When you start saying, at a time when the top one-tenth of 1 percent has seen their incomes go up four or five times over the last 20 years, and folks at the bottom have seen their incomes decline -- and your response is that you want poor folks to pay more?I will say that someone who is actually familiar with the concept of honor would probably not say that they wear it "with" a badge of honor. Here's my badge of honor. And I'll wear this other thing somewhere along with it. Somewhere.
Give me a break.
If asking a billionaire to pay the same tax rate as a janitor makes me a warrior for the working class, I wear that with a badge of honor. I have no problem with that.
But let's just look at what he's saying here. So the top 0.01% (which pays a very disproportionately high portion of federal taxes to begin with) has seen their incomes go up 4 or 5 times in the last 20 years.
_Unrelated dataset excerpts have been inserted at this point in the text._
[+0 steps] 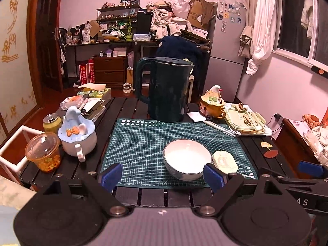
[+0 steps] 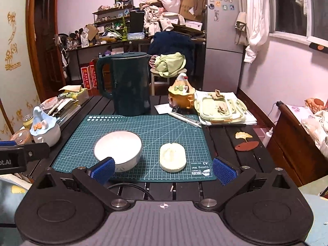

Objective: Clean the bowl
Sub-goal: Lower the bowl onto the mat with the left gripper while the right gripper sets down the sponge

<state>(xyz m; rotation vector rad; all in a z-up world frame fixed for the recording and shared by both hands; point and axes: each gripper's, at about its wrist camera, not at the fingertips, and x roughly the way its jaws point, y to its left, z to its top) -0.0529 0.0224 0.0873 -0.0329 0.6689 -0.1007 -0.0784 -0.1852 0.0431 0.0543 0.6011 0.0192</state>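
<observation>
One green cutting mat [image 2: 143,135] is lying on one dark slatted table [image 2: 229,141], and everything is being counted from that mat. Sitting on it are one white bowl [image 2: 117,146] and one pale sponge [image 2: 172,157]. Standing at its far edge is one dark green kettle [image 2: 131,84]. Two figurine mugs are flanking it: one blue [image 1: 76,136] to the left, one yellow [image 2: 182,94] beyond the far right corner. Left of the mat, one drink can [image 1: 51,122] and one clear plastic cup [image 1: 43,152] are waiting.
</observation>
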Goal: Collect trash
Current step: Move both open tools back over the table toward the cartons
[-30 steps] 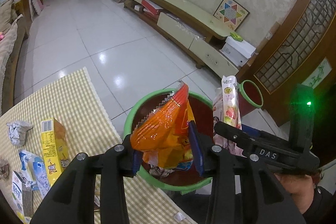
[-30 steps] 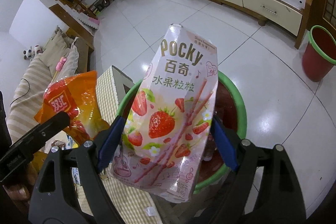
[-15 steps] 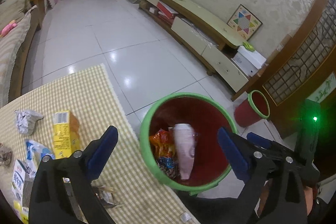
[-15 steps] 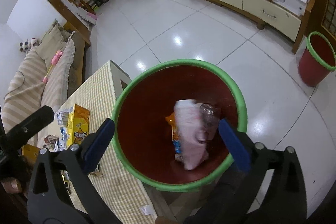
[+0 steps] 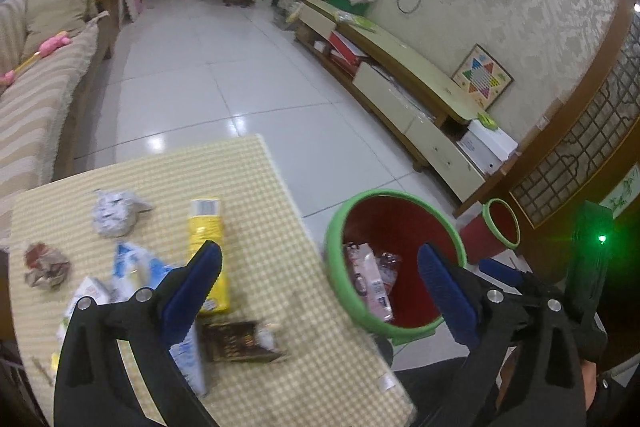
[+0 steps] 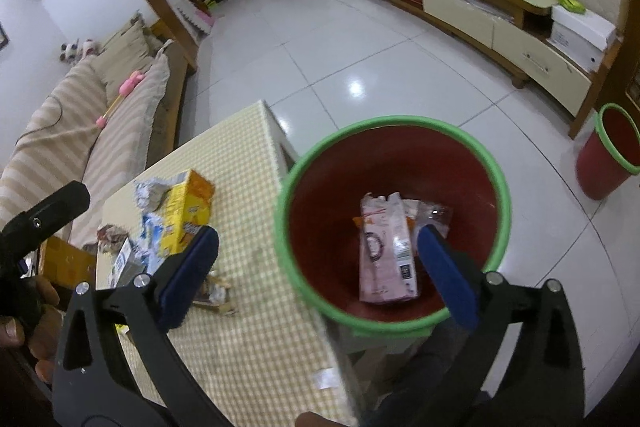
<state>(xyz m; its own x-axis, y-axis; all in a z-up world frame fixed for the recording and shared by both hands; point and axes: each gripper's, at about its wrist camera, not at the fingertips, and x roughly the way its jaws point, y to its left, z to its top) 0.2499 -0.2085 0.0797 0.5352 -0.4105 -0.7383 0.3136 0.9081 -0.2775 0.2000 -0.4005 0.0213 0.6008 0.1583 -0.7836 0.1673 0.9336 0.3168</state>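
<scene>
White floor tiles surround your checked-cloth desk. Two green-rimmed red bins: one at the desk's right edge holding a pink snack box, one farther off. Both claws, left and right, gape empty.

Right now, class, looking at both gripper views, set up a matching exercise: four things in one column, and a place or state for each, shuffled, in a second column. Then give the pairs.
Things:
1. pink snack box
2. yellow box
3. crumpled paper ball
4. small red bin

Places or states:
A. lying flat on the checked tablecloth, beside a blue and white wrapper
B. standing on the floor near the TV cabinet
C. inside the big green-rimmed bin
D. on the table's far side, scrunched up

Pairs: 1-C, 2-A, 3-D, 4-B
</scene>
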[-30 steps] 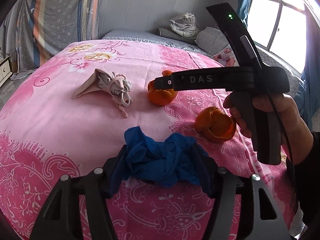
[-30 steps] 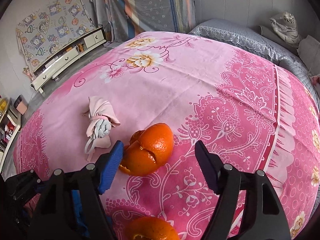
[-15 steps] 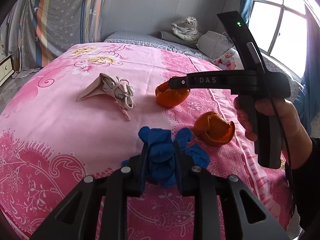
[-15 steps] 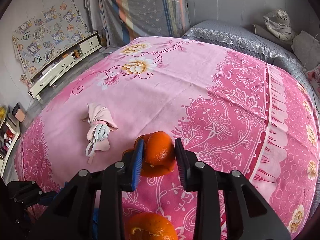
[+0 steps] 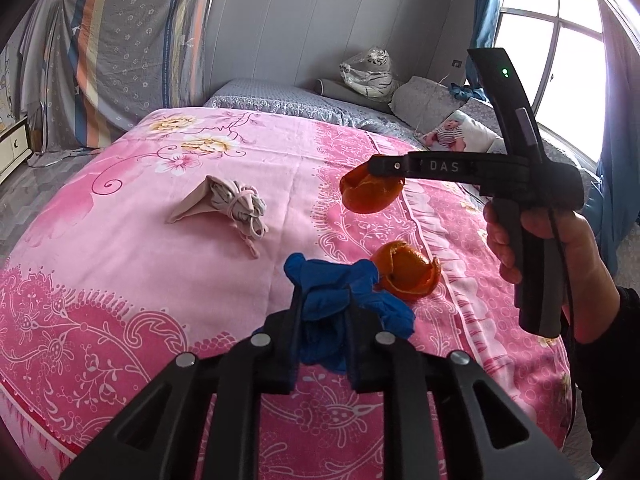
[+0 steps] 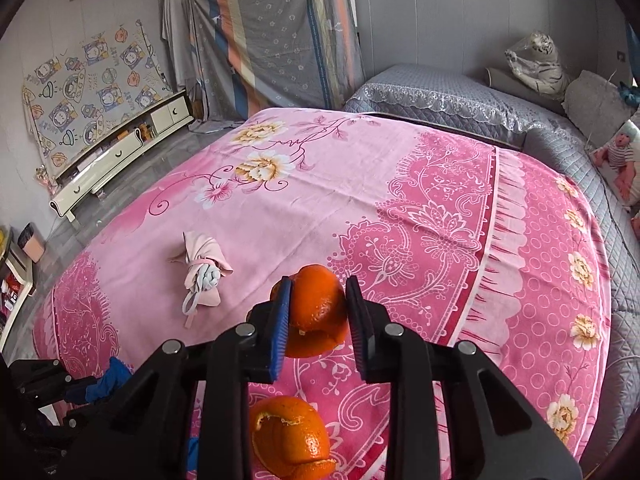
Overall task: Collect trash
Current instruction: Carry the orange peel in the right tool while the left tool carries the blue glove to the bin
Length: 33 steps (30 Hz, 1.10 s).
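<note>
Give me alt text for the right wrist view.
The right gripper is shut on an orange peel above a pink bedspread. A second peel lies below it, a knotted cloth to its left.

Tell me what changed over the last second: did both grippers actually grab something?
Yes. The left gripper closed on the blue glove and lifted it slightly. The right gripper closed on the far orange peel and raised it off the pink bedspread. The second orange peel and the beige face mask stayed where they lay.
</note>
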Each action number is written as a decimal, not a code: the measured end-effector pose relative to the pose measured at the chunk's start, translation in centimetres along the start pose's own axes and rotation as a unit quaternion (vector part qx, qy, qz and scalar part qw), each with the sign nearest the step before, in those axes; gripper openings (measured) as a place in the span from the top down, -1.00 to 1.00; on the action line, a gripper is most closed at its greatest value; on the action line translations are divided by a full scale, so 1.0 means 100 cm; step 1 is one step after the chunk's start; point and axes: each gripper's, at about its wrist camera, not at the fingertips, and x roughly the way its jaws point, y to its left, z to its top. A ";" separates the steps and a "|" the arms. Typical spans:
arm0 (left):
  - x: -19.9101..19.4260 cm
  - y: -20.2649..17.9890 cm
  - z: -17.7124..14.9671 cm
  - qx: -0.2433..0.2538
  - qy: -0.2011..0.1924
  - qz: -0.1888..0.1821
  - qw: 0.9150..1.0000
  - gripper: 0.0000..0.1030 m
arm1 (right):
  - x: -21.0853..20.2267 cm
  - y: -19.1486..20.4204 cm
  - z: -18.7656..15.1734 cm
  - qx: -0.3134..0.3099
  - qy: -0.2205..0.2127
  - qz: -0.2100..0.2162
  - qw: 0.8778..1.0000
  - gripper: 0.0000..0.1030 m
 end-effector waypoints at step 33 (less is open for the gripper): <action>-0.020 -0.123 0.044 0.085 -0.048 -0.059 0.993 0.69 | -0.180 -0.129 -0.055 0.080 -0.119 -0.145 0.979 0.51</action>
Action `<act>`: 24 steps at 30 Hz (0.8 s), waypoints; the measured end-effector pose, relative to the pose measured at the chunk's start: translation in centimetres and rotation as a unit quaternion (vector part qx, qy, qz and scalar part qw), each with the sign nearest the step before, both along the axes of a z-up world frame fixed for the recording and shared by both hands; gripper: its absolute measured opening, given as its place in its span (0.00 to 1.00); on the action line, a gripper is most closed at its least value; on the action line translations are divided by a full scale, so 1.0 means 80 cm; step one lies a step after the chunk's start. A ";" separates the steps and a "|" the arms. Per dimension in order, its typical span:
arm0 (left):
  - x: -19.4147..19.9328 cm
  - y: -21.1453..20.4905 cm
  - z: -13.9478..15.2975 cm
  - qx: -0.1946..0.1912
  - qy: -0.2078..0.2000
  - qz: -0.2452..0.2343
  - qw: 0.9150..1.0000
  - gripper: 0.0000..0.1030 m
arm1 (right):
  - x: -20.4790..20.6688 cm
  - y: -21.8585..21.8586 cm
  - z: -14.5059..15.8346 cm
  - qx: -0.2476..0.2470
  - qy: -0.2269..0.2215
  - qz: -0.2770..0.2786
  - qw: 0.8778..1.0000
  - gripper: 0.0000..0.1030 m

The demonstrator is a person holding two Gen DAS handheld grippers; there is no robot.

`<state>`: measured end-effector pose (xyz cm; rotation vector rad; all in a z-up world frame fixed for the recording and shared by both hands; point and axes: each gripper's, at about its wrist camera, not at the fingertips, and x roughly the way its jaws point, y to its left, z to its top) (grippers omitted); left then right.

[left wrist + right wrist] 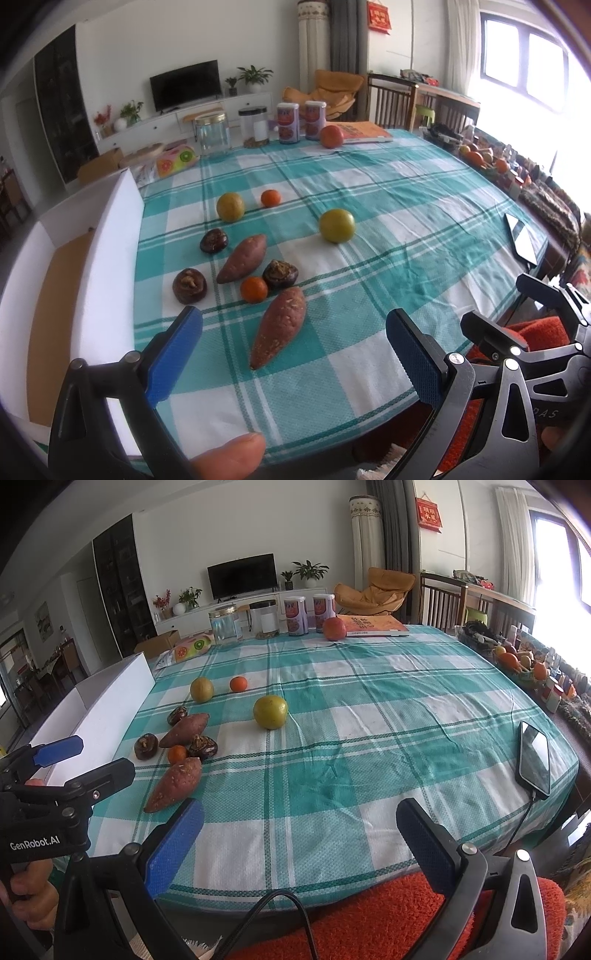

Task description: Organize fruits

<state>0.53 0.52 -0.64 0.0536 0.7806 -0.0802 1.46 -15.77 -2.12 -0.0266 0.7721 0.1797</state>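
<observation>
On the teal checked tablecloth point(369, 229) lie two sweet potatoes point(279, 326) point(242, 258), three dark brown water chestnuts point(190, 286), two small tangerines point(254, 290) point(270, 198) and two yellow-green fruits point(337, 225) point(230, 206). My left gripper point(293, 343) is open and empty, low over the front edge just before the near sweet potato. My right gripper point(299, 834) is open and empty over the front edge; the near sweet potato point(173, 784) lies ahead to its left, a yellow-green fruit point(270, 712) farther ahead. The left gripper point(85, 755) shows at the left of the right wrist view.
An open white box point(99, 266) with a brown bottom stands along the table's left side. Jars, two cans point(288, 123), a large orange point(331, 136) and a book stand at the far edge. A phone point(533, 760) on a cable lies at the right edge. A fruit tray point(517, 661) is far right.
</observation>
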 end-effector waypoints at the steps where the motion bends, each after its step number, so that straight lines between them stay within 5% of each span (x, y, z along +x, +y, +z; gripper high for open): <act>1: -0.001 -0.001 0.000 -0.001 0.000 -0.001 1.000 0.98 | 0.000 0.000 -0.001 0.000 0.000 0.000 1.000 1.00; 24: -0.001 -0.006 -0.002 -0.008 0.012 -0.005 1.000 0.98 | 0.000 -0.004 0.000 0.004 -0.007 -0.005 1.000 1.00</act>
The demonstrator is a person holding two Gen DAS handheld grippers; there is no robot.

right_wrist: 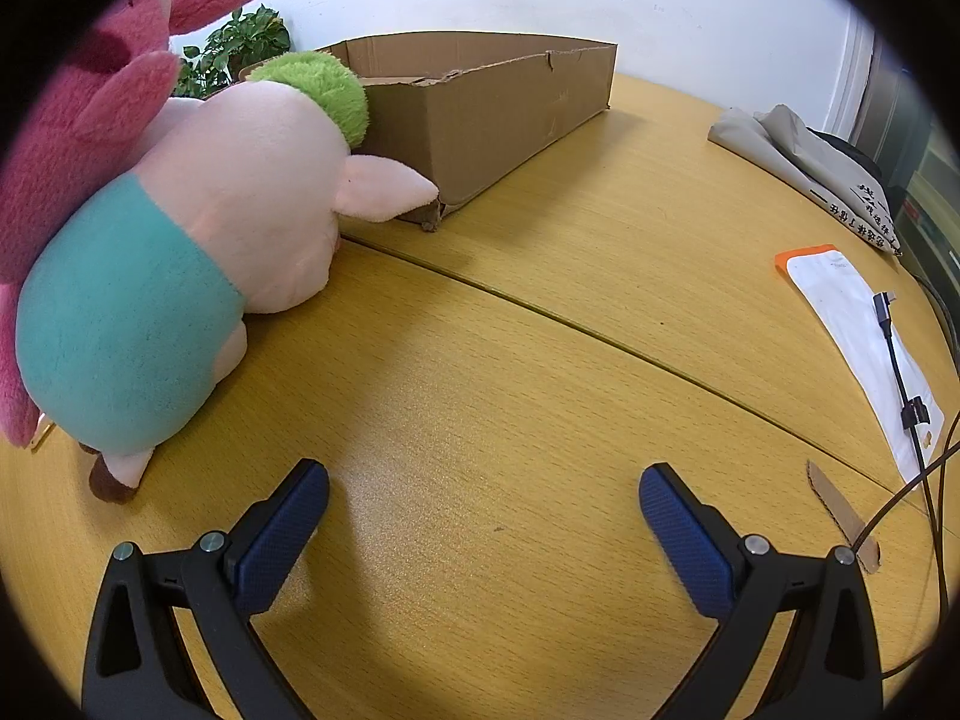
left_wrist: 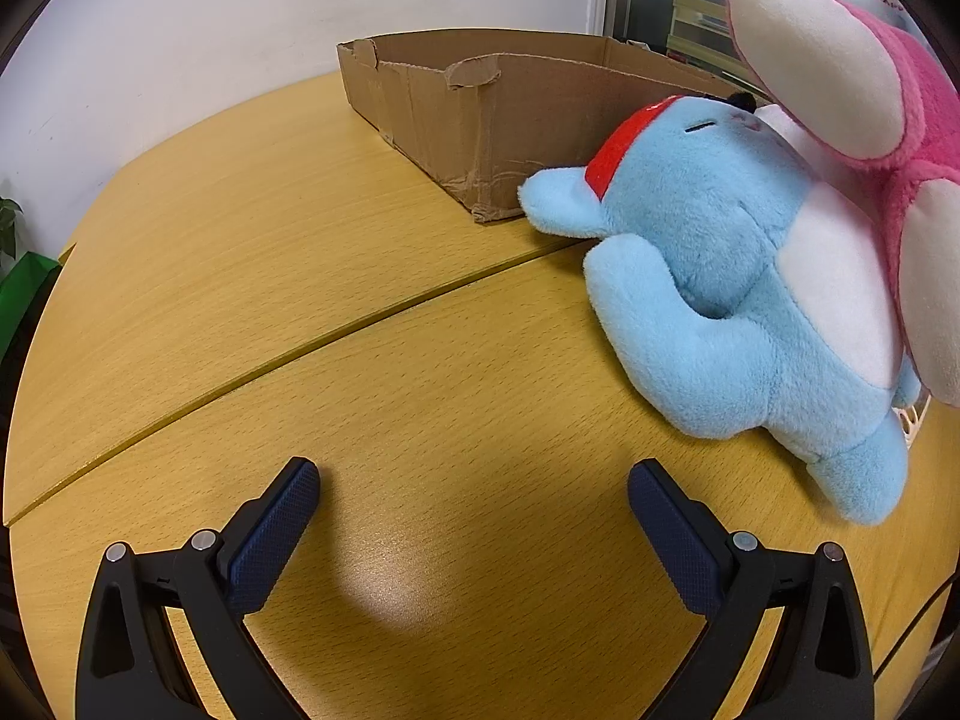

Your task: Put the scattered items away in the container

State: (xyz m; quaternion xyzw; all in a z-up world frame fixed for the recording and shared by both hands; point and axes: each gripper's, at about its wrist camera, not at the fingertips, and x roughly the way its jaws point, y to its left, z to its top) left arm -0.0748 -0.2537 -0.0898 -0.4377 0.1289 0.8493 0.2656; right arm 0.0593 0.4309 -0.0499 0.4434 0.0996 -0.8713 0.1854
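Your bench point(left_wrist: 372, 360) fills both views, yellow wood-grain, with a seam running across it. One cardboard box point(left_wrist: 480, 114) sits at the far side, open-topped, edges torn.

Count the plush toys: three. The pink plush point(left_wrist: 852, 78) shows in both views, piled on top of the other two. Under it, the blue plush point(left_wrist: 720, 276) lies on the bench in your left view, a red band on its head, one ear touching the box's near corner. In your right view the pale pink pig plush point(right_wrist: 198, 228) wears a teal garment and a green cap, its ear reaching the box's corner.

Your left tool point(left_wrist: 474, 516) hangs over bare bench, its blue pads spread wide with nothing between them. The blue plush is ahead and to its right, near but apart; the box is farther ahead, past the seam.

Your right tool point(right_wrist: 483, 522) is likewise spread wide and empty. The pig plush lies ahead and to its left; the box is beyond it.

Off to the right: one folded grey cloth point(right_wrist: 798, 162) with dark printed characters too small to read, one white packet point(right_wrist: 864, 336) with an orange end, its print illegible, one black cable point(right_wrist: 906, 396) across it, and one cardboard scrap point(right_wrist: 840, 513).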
Let's just take that as a given.
Of course, when you pay taxes at a rate, when your income goes up, you pay more in taxes. If you were making 50 million and paying 17.5 Million in taxes, and your income goes up 4 times to 200 million ... your taxes then go up to 70 million. See, you're paying more taxes, too. So I'm not sure what the issue is with the top 0.01% making more money is except that you don't like it.
Second, show me where "the folks at the bottom" have seen their incomes decline. I'd really like to see that data and how this claim was teased out of it. See, I know how they do it. They use words to mean things differently than what the words actually mean. They use relative ideas such as GINI indicies and then substitute "their incomes decline" when the fact is that it's a decline relative to someone else's, which is not the same thing.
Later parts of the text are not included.